Offshore law firm Mourant recently appointed five new partners, including one for its Cayman Islands office.

The appointments bring the number of partners in Mourant, which also has offices in London, Hong Kong, BVI, Guernsey and Jersey, to 64. The appointment of Sara Galletly brings the number of partners in the Cayman Islands office to 12.

Galletly, who joined Mourant in April 2016, is part of the specialist financial services regulatory team and has significant experience in both Cayman Islands and BVI regulatory matters. These matters include anti-money laundering, beneficial ownership, economic substance, regulation of Cayman funds and other vehicles, data protection and other evolving regulatory regimes, as well as licensing applications, inspections and enforcement matters.

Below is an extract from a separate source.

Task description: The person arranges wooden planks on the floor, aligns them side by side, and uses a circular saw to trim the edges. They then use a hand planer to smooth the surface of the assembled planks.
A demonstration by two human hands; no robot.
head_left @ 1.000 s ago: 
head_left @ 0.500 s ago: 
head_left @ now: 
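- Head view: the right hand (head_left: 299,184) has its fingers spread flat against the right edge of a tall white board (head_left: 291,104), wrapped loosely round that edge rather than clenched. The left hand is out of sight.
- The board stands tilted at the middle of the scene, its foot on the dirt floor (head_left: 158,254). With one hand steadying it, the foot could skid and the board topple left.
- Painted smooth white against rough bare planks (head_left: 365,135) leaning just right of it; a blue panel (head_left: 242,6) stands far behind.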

Prior to specialising in regulatory law, Sara’s offshore practice focused on investment funds, as well as general corporate law and structured finance transactions.

Cayman Islands Office Managing Partner Hayden Isbister said Galletly is a valued member of the firm’s Cayman team.

“She’s one of three financial services regulatory lawyers promoted to partner this year,” he said. “We’re building our leadership capability in this area, in response to increased demand from our clients for regulatory services in all our locations, especially the Cayman Islands.”

Galletly wasn’t the only woman promoted to partner; Amy Demetriou and Sarah Huelin in the Jersey office were also appointed partners. Although the industry average for the number of women partners of law firms is 18% to 20% according to a 2019 PwC survey, 27% of Mourant’s partners are women, a testament to the firm’s stated inclusion strategy.

This story will appear in April 2020’s print edition of Camana Bay Times with the headline “A new partner for Mourant.”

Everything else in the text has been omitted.